[antlr-interest] ANTLR 3.0.1: invalid character column in a mismatch character error message.

Wed Aug 13 13:59:01 PDT 2008

Hi!

On Aug 13, 2008, at 10:22 PM, Foust wrote:

>>> But most users probably think that column #1 means the first
>>> character, not
>>> the 2nd.
>>
>> If I talk about column 1, then yes, I mean the first character. I'm
>> human after all.
>> But when I see charPosInLine, I think index (in c-speak).
>
> Yes. Whereas vertical tabs are no longer used, the Antlr "line"  
> attribute is
> 1-based, but the horizontal coordinate, "charPosInLine" is 0-based  
> (for
> reasons you've described in detail). Maybe it would have been  
> clearer with a
> name like "charIndex".

yeah, maybe that's a better name for it. i guess we have to live with  
it now, but it's not that crucial, i think.

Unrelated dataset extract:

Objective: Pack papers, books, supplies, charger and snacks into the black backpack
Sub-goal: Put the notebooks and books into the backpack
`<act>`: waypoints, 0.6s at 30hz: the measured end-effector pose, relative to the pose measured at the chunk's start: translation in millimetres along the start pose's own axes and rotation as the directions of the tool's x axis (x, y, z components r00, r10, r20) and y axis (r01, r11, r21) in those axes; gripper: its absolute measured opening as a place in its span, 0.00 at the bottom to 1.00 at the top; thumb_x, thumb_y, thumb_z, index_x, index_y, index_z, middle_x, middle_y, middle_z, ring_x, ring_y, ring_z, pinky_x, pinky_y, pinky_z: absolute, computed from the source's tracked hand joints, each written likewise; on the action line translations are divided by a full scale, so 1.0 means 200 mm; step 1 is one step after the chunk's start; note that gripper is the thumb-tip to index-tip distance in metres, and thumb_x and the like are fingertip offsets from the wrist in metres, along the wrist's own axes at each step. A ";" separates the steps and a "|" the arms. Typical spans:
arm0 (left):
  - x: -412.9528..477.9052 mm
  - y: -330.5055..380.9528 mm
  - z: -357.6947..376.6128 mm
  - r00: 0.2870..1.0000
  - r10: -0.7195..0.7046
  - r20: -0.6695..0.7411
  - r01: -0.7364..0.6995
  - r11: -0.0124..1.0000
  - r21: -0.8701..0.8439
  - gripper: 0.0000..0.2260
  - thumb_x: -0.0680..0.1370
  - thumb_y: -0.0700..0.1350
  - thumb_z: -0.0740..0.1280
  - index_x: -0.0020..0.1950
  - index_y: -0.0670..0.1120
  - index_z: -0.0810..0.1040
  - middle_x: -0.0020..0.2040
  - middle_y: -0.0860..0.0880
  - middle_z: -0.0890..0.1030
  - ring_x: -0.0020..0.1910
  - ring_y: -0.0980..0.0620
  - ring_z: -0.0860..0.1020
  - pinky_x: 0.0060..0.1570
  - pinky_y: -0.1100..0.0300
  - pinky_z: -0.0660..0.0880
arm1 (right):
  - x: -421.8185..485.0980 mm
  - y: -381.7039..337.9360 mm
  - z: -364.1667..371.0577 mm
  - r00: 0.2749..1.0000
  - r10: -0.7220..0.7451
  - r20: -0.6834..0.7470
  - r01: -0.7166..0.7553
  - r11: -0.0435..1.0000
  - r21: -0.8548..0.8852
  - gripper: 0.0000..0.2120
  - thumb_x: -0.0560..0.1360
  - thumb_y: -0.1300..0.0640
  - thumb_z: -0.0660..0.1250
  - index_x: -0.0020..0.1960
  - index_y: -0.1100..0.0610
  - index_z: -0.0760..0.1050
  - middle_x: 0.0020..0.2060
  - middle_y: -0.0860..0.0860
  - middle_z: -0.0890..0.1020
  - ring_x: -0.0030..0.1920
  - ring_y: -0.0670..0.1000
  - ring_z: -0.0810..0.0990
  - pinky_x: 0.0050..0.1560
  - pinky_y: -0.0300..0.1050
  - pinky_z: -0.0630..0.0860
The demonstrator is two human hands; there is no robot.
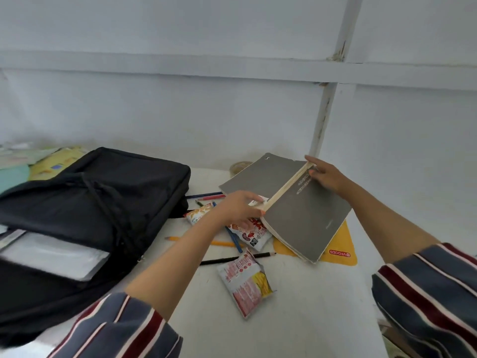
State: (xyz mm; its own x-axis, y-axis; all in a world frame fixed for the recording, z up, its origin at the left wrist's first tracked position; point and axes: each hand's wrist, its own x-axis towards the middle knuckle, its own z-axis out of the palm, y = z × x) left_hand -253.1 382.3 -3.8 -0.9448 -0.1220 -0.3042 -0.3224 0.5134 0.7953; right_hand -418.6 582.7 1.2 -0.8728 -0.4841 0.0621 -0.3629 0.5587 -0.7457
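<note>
Backpack (103, 192), black: laid flat on the left part of a white table (296, 319), its near compartment unzipped and gaping. A white sheaf of papers (51, 257) is lodged inside the opening.

Books (304, 215), grey-covered: held at the centre right of the table, well apart from the backpack. Two grey faces are seen, divided by a cream strip of page edges. The near corner is raised above a yellow packet (340, 248) bearing red lettering.

Left hand (240, 208): fingers curled round the near end of the cream edge, grasping the books.

Right hand (326, 175): thumb and fingers pinched on the far end of the same edge.

Both forearms are bare. Striped sleeves in grey, maroon and white are seen at the bottom of the view.

Snack packets: one red and white with a yellow picture (245, 282), lying loose near the table's middle; one (251, 235) partly covered by the left hand and the books; one (200, 211) just beside the backpack.

Pencils: a yellow one (224, 243), a black one (232, 259), a blue one (236, 240), and a red and a blue one (206, 196) by the backpack, scattered among the packets.

Yellow printed items (56, 161) are kept behind the backpack, against a pale wall.
</note>
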 end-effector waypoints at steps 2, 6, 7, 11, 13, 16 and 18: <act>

> Nevertheless, the question seems to be one of whether it is  
> worthwhile to
> handle tabs as a special case, and I hear you voting, "no."

right. for handling tabs, i think it's just not worth the effort,  
because essentially what we are talking about here is to _expand_ tabs  
to spaces, something i wouldn't get into.
As Gavin pointed out, it's not as simple as counting the tabs,  
multiplying that number by tabwidth and substracting the number of  
tabs, the actual column will depend on the order of spaces and tabs.
And since we are not in the business of creating an editor, but a  
parser generator, I think we should not touch that subject at all.

If fact, I strongly believe tabs to be supremely evil and they should  
be first up against the wall when the revolution comes ;)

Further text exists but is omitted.